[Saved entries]

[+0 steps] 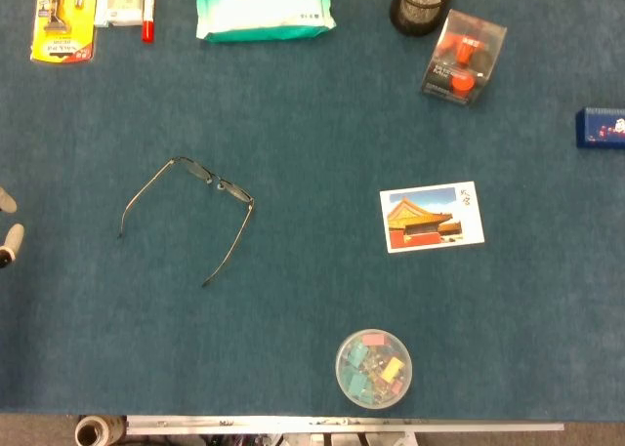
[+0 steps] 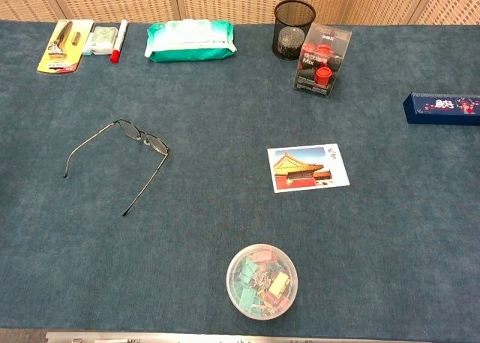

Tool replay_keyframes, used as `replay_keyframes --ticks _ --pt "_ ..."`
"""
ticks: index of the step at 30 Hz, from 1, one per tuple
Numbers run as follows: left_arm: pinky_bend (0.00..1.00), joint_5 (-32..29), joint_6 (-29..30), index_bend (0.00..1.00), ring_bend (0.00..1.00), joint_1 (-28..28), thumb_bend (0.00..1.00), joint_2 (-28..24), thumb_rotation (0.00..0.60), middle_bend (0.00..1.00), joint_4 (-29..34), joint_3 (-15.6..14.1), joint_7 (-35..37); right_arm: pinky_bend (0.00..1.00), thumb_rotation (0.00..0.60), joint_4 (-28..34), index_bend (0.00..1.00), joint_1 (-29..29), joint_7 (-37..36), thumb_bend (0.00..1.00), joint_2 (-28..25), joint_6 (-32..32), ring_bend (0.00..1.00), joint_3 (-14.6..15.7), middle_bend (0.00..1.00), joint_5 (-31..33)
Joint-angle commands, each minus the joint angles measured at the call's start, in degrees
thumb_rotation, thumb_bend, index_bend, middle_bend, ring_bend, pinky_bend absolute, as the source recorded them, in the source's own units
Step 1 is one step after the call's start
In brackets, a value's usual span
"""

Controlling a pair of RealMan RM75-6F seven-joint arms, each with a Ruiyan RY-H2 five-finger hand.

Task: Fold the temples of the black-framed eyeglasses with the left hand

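Black-framed eyeglasses, thin wire rims with both slender temples swung open, lie flat on the blue felt-like table mat, well right of the left hand. Only pale fingertips show at the frame edge; whether they are spread cannot be told.

Blue-carpeted table bearing open eyeglasses, postcard, tub of clips, wipes pack, mesh cup and razor card.
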State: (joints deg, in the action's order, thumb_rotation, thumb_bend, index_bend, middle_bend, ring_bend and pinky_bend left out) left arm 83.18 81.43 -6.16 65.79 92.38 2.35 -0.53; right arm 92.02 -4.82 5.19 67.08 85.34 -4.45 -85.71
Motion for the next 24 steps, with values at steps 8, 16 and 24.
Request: replay_keyframes --ticks 8,16,24 --pt "0.53 0.4 0.0 0.48 0.37 0.2 0.29 -0.3 0.600 0.49 -0.1 -0.7 -0.7 0.66 0.600 -1.1 0.58 -1.2 -0.9 0.61 0.9 -2.1 0.42 -0.2 0.52 0.4" --pt "0.53 3.4 -1.5 0.48 0.37 -1.6 0.29 -0.1 0.600 0.49 -0.1 -1.1 0.9 0.66 0.600 1.7 0.58 -3.2 -3.4 0.60 -0.9 -1.1 0.42 -2.2 0.52 -1.9" --pt "0.43 9.2 -3.6 0.47 0.35 -4.9 0.29 0.5 0.600 0.46 -0.8 -2.3 5.0 0.66 0.600 3.1 0.58 -5.1 -2.5 0.60 -2.0 -0.9 0.42 -4.5 0.52 -1.8"
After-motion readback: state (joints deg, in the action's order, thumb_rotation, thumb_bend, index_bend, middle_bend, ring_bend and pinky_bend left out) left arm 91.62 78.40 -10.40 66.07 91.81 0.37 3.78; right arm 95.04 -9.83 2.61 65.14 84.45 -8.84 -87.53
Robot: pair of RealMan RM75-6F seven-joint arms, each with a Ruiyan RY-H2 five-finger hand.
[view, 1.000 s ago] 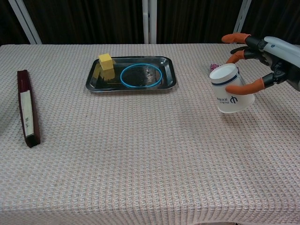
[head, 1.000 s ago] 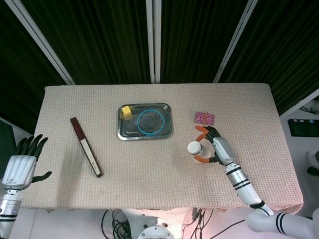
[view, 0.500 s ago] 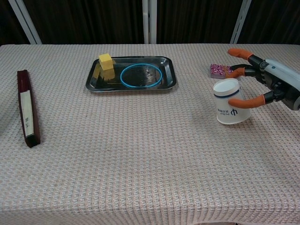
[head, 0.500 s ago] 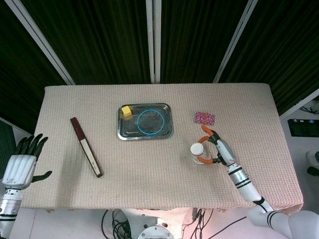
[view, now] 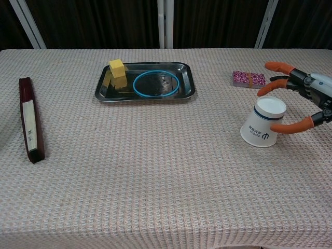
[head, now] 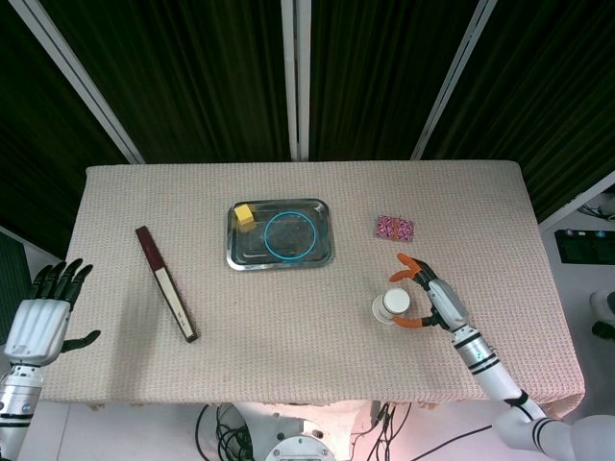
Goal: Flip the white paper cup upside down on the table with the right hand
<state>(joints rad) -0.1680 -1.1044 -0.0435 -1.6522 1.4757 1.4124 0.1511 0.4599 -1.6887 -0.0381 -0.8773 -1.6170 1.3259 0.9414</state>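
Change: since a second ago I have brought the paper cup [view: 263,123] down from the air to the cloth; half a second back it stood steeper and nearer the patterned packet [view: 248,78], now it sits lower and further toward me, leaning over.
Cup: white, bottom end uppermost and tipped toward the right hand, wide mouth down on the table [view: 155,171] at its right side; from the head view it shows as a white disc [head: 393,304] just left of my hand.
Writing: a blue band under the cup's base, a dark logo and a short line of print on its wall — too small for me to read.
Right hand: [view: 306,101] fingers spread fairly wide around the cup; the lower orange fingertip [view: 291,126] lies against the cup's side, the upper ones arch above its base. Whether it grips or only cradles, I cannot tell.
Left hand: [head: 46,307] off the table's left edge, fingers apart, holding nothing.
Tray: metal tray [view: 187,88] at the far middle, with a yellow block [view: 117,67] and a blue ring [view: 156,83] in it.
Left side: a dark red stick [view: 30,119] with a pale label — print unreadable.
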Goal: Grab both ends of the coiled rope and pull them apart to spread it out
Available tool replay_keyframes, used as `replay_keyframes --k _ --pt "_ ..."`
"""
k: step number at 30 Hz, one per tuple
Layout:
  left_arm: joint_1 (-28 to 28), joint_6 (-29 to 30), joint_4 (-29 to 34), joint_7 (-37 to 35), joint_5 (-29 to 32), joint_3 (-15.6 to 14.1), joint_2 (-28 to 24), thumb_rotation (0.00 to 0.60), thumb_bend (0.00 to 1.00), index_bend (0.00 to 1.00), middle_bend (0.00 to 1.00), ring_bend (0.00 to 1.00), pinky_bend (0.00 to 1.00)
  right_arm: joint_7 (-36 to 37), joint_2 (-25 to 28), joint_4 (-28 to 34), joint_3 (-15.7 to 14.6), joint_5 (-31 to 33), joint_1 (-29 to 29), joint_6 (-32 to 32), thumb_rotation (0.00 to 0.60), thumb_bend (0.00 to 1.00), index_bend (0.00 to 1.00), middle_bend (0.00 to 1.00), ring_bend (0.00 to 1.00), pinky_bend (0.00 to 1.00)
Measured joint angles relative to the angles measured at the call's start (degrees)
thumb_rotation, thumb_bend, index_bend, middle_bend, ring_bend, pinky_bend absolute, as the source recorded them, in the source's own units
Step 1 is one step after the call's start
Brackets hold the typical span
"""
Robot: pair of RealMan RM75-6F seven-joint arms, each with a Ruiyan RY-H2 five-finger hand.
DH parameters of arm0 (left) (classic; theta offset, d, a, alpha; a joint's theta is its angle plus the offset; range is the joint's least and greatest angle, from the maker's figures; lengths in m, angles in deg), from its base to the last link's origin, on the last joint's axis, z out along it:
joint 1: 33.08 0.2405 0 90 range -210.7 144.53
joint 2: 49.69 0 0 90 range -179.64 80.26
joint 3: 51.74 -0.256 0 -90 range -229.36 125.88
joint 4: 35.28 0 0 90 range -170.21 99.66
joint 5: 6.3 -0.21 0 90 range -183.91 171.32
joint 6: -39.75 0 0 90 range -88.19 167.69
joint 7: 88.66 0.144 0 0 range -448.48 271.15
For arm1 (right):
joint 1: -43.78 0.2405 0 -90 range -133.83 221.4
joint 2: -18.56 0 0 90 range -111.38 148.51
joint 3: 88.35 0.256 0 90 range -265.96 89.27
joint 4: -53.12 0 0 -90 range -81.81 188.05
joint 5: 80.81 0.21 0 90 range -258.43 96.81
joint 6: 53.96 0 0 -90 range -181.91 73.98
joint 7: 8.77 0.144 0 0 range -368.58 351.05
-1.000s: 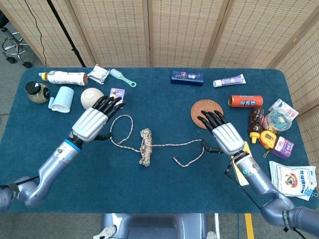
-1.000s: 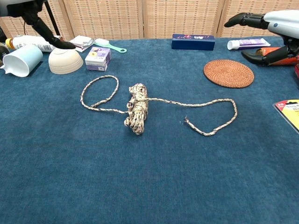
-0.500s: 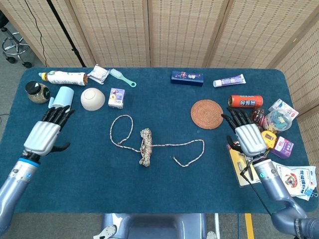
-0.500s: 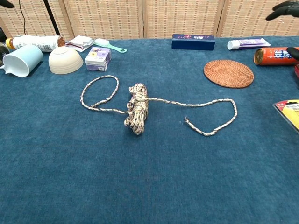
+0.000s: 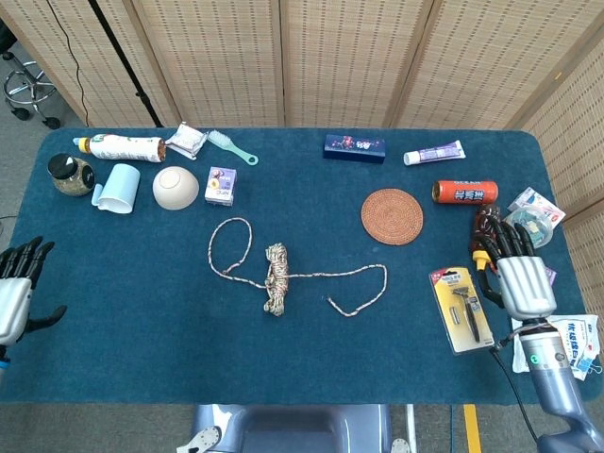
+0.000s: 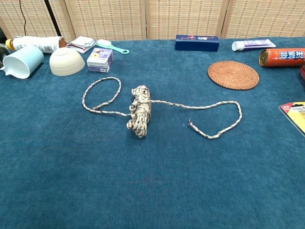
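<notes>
The speckled rope lies on the blue table with its coiled bundle (image 5: 275, 277) (image 6: 138, 117) in the middle. One loose end curls in a loop (image 5: 231, 247) (image 6: 101, 94) to the left. The other end (image 5: 332, 302) (image 6: 190, 122) trails right and hooks back. My left hand (image 5: 16, 294) is at the table's far left edge, fingers spread, holding nothing. Over the right edge my right hand (image 5: 518, 279) is also empty, with its fingers apart. Both hands are far from the rope and absent from the chest view.
A white bowl (image 5: 176, 186), blue cup (image 5: 117, 189) and small purple box (image 5: 221, 184) stand at the back left. A woven coaster (image 5: 392, 216), orange can (image 5: 465, 192) and razor pack (image 5: 461, 308) lie to the right. Several packets crowd the right edge by my right hand.
Both hands have drawn outward and back from the rope, the left to the far left edge, the right to the right edge. The rope has not moved.
</notes>
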Motion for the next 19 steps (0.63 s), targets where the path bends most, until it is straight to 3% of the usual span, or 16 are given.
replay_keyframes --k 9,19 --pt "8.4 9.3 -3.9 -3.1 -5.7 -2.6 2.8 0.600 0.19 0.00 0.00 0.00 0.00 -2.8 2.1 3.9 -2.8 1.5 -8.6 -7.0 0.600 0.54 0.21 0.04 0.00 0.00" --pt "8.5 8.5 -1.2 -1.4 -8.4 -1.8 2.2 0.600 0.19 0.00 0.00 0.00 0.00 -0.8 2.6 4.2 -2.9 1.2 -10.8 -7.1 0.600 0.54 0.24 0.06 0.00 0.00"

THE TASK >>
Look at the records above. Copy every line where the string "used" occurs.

SOLVED EXERCISE >>
Tool replay_keyframes, used as `replay_keyframes --ticks _ --pt "_ ..."`
Available tool replay_keyframes, used as `replay_keyframes --k _ --pt "_ ..."`

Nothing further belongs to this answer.